Об этом же собрании Бунин позже напишет в очерке «Волошин» (1930): «Очень людно, много публики и всяких пишущих, “старых” и молодых.
Волошин… быстро и грациозно, мелкими шажками выходит на эстраду:
“Товарищи!” Но тут тотчас же поднимается дикий крик и свист: буйно начинает скандалить орава молодых поэтов, занявших всю заднюю часть эстрады: “Долой! К черту старых, обветшалых писак! Клянемся умереть за советскую власть!” Особенно бесчинствуют Катаев, Багрицкий, Олеша. Затем вся орава “в знак протеста” покидает зал. Волошин бежит за ними — “они нас не понимают, надо объясниться!”» К тому времени относится и известная запись в «Окаянных днях», сделанная Буниным 25 апреля 1919 года: «Был В. Катаев (молодой писатель). Цинизм нынешних молодых людей прямо невероятен. Говорил: “За сто тысяч убью кого угодно. Я хочу хорошо есть, хочу иметь хорошую шляпу, отличные ботинки”…»

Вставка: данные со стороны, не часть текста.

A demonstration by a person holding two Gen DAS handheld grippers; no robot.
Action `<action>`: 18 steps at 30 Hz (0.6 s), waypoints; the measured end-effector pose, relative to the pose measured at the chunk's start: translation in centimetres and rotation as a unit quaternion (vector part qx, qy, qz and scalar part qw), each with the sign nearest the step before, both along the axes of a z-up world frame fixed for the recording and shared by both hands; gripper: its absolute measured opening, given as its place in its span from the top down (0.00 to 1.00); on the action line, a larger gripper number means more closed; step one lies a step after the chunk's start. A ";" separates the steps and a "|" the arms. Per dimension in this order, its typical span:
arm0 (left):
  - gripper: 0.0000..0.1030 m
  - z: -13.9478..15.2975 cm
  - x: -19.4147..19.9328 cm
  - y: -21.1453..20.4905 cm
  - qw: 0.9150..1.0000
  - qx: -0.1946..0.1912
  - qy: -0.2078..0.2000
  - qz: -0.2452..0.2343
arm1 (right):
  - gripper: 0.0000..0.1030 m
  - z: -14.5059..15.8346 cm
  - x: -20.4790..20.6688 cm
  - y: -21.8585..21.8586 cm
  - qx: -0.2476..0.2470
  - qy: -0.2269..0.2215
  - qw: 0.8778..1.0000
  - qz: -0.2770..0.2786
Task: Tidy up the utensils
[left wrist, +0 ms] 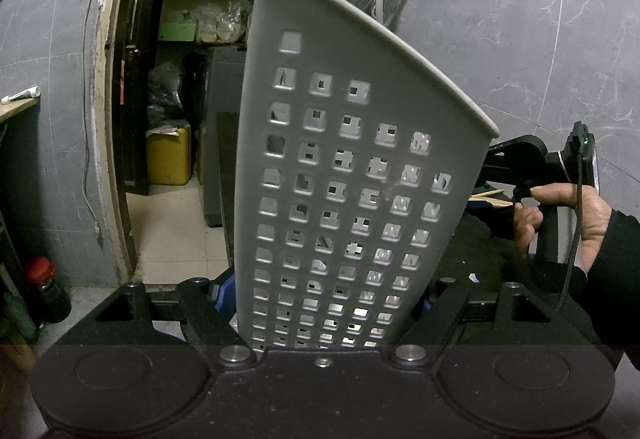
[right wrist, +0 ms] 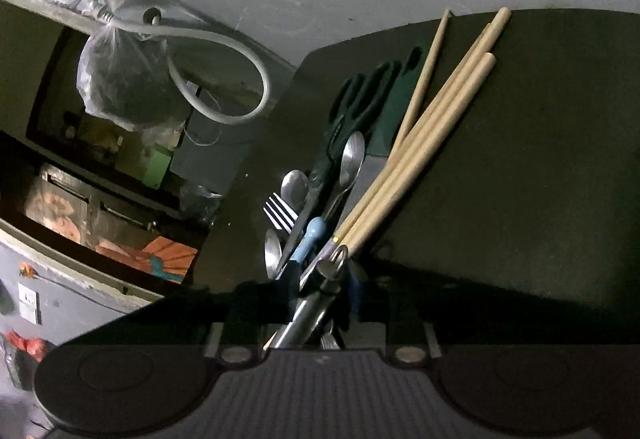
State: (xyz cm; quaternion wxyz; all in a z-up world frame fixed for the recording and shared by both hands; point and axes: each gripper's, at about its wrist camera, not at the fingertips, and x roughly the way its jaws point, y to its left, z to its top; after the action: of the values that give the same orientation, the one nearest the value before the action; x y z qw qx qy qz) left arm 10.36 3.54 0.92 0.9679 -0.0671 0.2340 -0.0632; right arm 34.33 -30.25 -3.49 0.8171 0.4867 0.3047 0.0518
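Note:
A grey perforated utensil holder (left wrist: 340, 159) fills the left wrist view, tilted, with my left gripper (left wrist: 328, 299) shut on its lower end. In the right wrist view a bundle of utensils lies on a dark table (right wrist: 520, 159): long wooden chopsticks (right wrist: 420, 143), black scissors (right wrist: 360, 95), a spoon (right wrist: 354, 155), a fork (right wrist: 280, 213) and a blue-handled tool (right wrist: 314, 233). My right gripper (right wrist: 324, 291) is shut around the near ends of these handles. The left wrist view shows a hand (left wrist: 560, 215) holding that right gripper behind the holder, its fingertips hidden.
A wall tap with a white hose (right wrist: 224, 51) and a hanging plastic bag (right wrist: 120, 87) are beyond the table's left edge. An open doorway (left wrist: 172, 119) with shelves and a yellow container (left wrist: 168, 155) lies at left. A red-capped bottle (left wrist: 44, 287) stands low left.

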 end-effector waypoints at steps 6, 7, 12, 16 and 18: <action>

В «Траве забвения» (1967) Катаев, наверняка давно прочитавший «Окаянные дни» (они печатались в парижской газете «Возрождение» в 1925–1926 годах), вспоминает — а может, воображает — тот разговор иначе: «…неужели вы бы смогли — как ваш герой — убить человека для того, чтобы завладеть его бумажником? — Я — нет. Но мой персонаж… — Неправда! — резко сказал Бунин, почти крикнул: — Не сваливайте на свой персонаж! Каждый персонаж — это и есть сам писатель».
Персонаж в данном случае — артист-кокаинист Зосин из рассказа «Опыт Кранца» (1919), одержимый идефиксом в духе Раскольникова:
«Деньги всегда нужно брать силой. Я его убью… если я не способен даже на убийство, значит, я ничтожество и должен всегда жить, как ничтожество. <…> У меня нет хорошего костюма, я не могу жить так, как хочу жить, я не могу иметь любовницей балерину Клементьеву потому, что у меня нет денег…»

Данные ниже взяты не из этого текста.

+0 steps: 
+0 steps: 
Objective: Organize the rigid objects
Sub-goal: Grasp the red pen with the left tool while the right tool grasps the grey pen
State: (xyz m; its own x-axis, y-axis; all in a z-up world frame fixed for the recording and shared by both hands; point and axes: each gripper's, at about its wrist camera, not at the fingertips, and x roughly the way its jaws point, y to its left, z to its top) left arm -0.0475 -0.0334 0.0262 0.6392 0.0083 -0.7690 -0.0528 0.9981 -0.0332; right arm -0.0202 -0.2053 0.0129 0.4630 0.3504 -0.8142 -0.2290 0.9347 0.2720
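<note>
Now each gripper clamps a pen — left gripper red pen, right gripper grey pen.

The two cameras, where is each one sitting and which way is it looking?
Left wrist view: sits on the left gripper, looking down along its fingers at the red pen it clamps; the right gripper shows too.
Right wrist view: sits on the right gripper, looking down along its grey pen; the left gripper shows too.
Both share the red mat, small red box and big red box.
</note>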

Бунин строг к Катаеву, но в то же время прощает ему большевистские эскапады. Объясняет: «Ведь если я с вами говорю после всего того, что вы натворили, то, значит, у меня пересиливает к вам чувство хорошее, ведь с Карменом* я теперь не кланяюсь и не буду кланяться». И наставляет: «Раз вы поэт, вы еще более должны быть строги к себе». «Упрекал Ян его и за словесность в стихах: “Вы все такие словесники, что просто ужас”», — добавляет Вера Николаевна (Устами Буниных: Дневники Ивана Алексеевича и Веры Николаевны и др. архив. Материалы. Т. 1. Запись от 6 сентября 1919 года).
Одессу вновь берут белые, и Катаев вновь оказывается в Добровольческой армии Деникина, о чем не без гордости сообщает в письме Бунину.
Он пишет ему как близкому человеку, как старшему другу: «Дорогой учитель Иван Алексеевич, вот уже месяц, как я на фронте, на бронепоезде “Новороссии”. Каждый день мы в боях и под довольно сильным артиллерийским обстрелом. Но Бог пока нас хранит. Я на командной должности — орудийный начальник и командую башней. Я исполняю свой долг честно и довольно хладнокровно и счастлив, что Ваши слова о том, что я не гожусь для войны — не оправдались. Работаю от всего сердца.
Верьте мне. Пока мы захватили 5 станций. Это значительный успех. Часто думаю о Вас. Несколько раз читал Ваши стихи в “Южном Слове”. Они прекрасны…»**. Бронепоезд «Новороссия» участвует в боях и против красных, и против Петлюры.
Спустя пять месяцев, 6 февраля 1920 года (24 января по старому стилю), Бунины в Одессе садятся на пароход «Спарта», который через четыре дня покинет русский берег… А 2 октября 1921 года в харьковской газете «Коммунист» появляется рассказ Катаева «Золотое перо». Сюжет такой: в городе, осажденном красными, писатель-академик Шевелев пишет рассказ об умирающем старом князе. А в это время войска Антанты и белых отступают. Но писатель «знать ничего не хотел и был спокоен.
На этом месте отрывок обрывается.